(Entries shown Opens)
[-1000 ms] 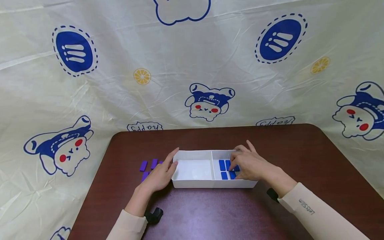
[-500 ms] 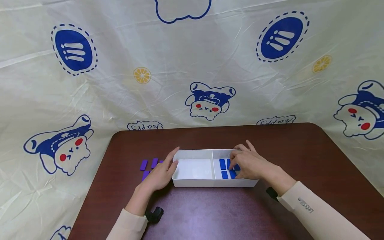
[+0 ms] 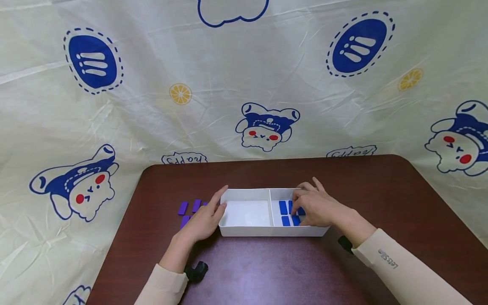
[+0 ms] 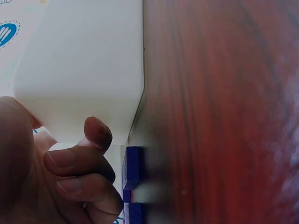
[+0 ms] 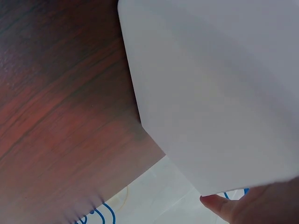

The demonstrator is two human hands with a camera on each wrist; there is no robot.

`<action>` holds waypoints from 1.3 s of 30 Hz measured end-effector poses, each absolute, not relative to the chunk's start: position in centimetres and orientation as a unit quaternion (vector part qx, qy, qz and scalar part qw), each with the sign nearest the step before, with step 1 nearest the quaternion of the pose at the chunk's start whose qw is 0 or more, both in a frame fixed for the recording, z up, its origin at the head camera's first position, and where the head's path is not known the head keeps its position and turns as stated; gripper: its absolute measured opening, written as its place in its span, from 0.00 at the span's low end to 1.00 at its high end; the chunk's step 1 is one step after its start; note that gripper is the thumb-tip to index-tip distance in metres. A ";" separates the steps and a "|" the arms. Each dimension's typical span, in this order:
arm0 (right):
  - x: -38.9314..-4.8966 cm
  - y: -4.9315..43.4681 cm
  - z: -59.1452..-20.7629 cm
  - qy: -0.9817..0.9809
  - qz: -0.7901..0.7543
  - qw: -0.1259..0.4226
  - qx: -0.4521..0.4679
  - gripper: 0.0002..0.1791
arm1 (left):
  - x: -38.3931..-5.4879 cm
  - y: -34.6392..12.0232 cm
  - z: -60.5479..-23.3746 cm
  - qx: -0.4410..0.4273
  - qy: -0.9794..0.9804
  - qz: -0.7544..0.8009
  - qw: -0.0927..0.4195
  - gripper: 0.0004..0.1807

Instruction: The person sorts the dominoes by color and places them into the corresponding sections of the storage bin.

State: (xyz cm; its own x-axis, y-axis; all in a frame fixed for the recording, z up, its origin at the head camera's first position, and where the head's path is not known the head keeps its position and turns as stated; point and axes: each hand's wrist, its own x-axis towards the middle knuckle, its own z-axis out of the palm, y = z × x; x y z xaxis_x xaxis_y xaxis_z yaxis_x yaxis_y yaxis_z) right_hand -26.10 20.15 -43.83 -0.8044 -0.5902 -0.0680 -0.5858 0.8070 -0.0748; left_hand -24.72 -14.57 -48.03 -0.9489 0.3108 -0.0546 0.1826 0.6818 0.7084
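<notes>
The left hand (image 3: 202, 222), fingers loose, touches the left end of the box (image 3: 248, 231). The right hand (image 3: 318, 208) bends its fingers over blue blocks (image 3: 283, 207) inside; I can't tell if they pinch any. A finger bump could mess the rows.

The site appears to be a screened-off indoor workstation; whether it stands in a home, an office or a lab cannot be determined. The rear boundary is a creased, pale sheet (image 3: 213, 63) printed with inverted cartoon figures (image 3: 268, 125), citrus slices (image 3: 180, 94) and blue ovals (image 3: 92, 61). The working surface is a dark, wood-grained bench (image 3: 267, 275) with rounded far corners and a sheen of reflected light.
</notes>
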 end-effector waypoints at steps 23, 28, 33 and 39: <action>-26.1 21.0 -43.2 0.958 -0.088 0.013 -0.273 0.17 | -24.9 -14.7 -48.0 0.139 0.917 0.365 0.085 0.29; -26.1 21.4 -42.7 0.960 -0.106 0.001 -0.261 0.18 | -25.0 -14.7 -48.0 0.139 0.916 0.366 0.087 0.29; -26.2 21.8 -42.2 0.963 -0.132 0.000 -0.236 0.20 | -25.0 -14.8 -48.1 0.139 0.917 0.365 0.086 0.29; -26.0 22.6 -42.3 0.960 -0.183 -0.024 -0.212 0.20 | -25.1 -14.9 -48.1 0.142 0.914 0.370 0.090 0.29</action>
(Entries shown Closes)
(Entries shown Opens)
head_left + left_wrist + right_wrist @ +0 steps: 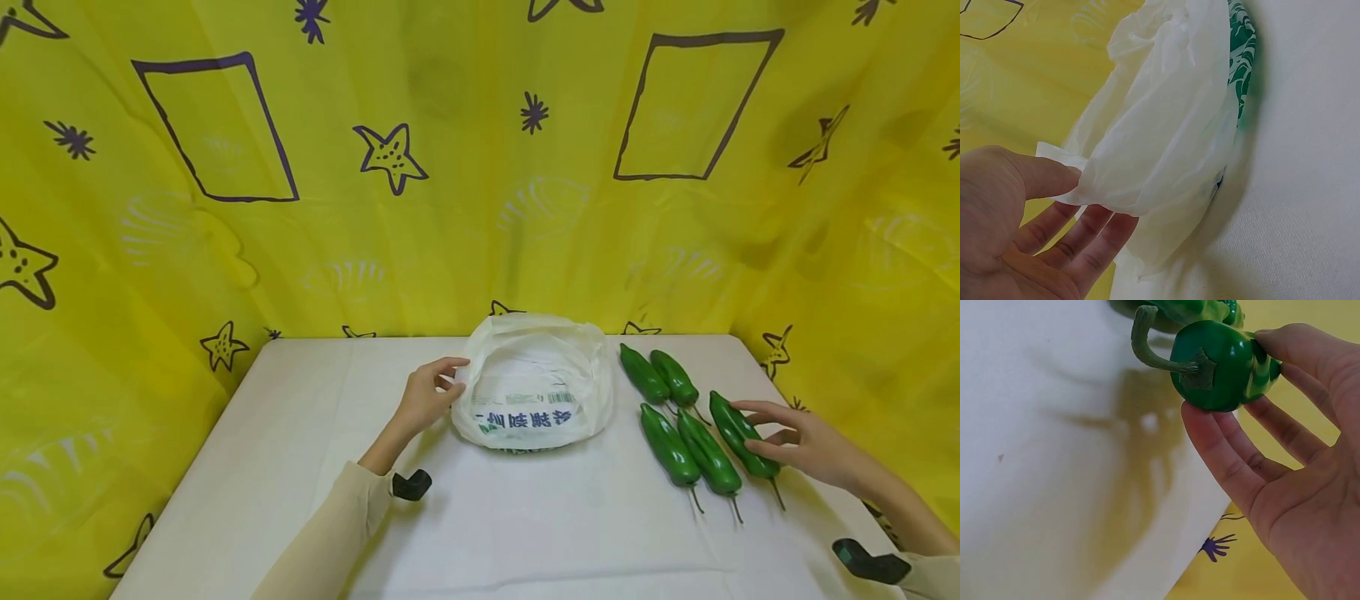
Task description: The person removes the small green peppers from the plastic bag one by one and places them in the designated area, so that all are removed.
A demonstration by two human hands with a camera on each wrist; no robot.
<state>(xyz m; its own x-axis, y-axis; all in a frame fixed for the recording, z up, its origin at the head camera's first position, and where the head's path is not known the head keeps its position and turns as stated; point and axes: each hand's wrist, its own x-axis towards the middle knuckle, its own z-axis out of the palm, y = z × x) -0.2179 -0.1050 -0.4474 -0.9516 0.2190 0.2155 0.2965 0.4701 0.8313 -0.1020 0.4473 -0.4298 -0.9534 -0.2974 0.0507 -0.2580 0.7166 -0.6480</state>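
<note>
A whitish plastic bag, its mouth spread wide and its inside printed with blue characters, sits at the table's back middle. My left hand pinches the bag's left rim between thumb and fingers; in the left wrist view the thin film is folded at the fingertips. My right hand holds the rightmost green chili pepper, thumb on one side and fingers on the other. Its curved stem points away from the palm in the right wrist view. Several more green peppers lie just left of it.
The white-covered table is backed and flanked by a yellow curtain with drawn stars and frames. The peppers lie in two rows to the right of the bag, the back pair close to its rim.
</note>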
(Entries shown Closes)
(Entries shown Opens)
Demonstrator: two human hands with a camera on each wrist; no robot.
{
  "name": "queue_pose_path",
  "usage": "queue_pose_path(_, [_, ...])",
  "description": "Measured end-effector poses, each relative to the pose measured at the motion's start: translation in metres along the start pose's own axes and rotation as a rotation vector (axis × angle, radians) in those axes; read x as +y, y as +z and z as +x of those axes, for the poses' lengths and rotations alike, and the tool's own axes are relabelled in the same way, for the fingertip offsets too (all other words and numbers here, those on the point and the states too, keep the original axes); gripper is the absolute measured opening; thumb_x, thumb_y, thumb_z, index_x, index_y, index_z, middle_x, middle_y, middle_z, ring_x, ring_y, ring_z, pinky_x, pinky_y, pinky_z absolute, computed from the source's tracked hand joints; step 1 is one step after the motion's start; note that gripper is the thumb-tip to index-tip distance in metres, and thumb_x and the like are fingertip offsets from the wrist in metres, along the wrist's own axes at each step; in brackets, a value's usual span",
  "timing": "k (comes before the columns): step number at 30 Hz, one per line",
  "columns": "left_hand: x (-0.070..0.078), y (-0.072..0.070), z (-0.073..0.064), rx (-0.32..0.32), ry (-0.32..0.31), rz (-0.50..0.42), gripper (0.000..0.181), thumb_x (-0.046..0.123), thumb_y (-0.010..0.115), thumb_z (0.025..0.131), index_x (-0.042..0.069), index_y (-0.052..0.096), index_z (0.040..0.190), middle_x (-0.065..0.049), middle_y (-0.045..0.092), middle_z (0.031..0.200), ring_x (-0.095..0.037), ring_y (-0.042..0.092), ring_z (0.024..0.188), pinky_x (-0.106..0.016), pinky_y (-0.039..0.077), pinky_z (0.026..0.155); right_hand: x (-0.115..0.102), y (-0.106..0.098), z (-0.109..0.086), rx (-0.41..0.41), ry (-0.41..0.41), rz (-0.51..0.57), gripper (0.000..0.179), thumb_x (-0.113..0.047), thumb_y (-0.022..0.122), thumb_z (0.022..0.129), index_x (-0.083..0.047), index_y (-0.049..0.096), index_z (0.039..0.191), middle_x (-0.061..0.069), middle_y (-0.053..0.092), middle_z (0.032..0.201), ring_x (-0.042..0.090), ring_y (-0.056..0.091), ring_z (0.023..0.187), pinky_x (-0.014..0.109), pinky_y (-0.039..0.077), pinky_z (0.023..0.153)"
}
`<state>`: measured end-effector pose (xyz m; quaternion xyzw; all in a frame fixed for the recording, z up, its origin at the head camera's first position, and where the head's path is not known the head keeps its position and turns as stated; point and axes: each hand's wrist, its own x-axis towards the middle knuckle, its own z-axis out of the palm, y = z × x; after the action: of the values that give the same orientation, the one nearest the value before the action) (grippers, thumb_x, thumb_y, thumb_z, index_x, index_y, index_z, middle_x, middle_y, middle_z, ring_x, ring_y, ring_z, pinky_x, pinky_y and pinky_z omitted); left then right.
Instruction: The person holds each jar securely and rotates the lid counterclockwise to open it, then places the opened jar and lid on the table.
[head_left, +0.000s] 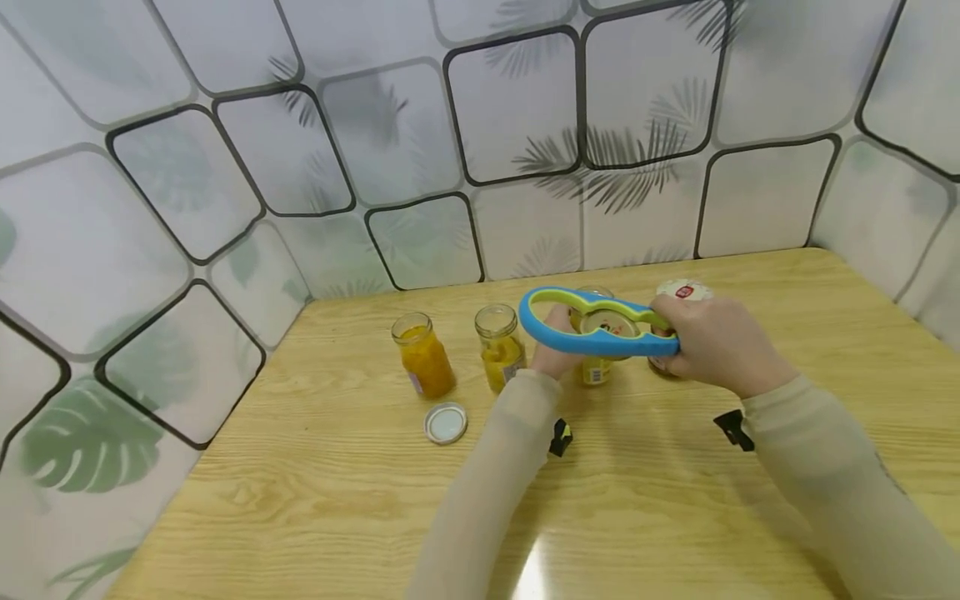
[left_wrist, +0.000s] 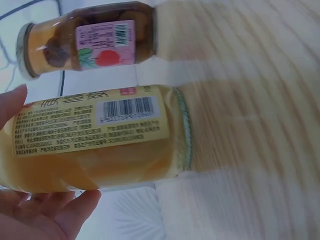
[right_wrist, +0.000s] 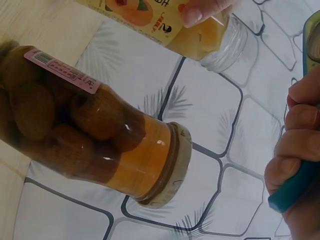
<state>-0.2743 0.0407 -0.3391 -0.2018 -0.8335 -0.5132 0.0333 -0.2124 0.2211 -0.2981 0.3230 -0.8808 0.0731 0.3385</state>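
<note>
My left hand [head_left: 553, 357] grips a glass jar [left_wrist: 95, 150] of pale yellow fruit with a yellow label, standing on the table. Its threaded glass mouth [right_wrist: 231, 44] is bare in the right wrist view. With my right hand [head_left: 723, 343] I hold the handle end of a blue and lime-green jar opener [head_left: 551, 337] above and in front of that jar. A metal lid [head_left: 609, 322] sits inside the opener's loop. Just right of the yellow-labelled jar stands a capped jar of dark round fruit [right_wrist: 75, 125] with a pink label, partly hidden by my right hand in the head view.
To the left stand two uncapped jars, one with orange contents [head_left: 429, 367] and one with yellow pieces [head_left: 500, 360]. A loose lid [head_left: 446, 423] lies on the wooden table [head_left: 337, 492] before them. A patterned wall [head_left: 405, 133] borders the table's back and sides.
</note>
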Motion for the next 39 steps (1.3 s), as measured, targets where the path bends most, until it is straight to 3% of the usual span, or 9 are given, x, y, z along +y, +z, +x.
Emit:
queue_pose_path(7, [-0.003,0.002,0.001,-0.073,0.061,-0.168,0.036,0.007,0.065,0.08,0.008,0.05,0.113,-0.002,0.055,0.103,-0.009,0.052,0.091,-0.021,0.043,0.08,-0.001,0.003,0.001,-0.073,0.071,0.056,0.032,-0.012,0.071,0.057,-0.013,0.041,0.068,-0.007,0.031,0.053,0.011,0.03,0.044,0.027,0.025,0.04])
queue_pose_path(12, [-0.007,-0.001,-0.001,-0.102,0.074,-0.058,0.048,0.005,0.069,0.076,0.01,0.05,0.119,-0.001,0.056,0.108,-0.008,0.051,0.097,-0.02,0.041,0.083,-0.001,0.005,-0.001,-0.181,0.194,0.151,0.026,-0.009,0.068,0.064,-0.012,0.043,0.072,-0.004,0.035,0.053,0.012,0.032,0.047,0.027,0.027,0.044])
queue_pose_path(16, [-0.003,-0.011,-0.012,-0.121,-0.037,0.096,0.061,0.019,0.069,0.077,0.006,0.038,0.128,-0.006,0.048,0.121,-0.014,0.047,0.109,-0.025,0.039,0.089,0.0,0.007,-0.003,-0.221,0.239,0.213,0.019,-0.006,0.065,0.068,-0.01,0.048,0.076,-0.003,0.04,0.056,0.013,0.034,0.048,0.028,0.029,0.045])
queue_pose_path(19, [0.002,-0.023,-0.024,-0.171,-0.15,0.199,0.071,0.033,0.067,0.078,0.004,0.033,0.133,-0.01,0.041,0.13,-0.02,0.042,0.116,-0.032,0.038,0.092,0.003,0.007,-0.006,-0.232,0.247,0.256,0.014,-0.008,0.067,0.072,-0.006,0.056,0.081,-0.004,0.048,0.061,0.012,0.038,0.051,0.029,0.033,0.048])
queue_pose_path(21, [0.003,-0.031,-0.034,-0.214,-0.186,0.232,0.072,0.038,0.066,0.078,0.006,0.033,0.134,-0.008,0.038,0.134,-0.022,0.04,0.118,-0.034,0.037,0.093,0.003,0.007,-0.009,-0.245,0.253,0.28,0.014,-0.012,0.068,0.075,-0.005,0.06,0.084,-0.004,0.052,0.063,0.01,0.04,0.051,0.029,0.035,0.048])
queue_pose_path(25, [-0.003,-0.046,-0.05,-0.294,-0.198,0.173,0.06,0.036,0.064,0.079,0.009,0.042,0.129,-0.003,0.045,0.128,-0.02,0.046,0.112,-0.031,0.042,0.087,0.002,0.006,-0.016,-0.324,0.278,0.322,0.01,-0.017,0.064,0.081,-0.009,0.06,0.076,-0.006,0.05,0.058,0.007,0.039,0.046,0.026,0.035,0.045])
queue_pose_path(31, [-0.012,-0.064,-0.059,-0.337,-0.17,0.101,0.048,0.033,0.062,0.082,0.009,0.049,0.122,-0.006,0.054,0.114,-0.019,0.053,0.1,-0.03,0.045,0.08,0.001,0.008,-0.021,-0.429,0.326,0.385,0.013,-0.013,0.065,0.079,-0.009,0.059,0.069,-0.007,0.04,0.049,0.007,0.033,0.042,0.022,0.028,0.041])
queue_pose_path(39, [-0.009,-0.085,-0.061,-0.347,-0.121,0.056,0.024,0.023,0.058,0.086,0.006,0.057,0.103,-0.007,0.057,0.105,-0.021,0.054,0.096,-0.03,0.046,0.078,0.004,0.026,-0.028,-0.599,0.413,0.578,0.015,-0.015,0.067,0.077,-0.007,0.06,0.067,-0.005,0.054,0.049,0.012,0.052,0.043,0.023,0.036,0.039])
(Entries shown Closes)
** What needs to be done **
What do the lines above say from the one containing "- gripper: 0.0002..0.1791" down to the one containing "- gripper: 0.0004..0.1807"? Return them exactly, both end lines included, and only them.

** Task response **
  - gripper: 0.0002..0.1791
arm1 (left):
  - x: -38.3931..-5.4879 cm
  - y: -34.6392..12.0232 cm
  - z: -60.5479..-23.3746 cm
  - qx: -0.4410..0.4273
  - qy: -0.9794..0.9804
  - qz: -0.7544..0.8009
  - qw: -0.0927..0.4195
  - gripper: 0.0004..0.1807

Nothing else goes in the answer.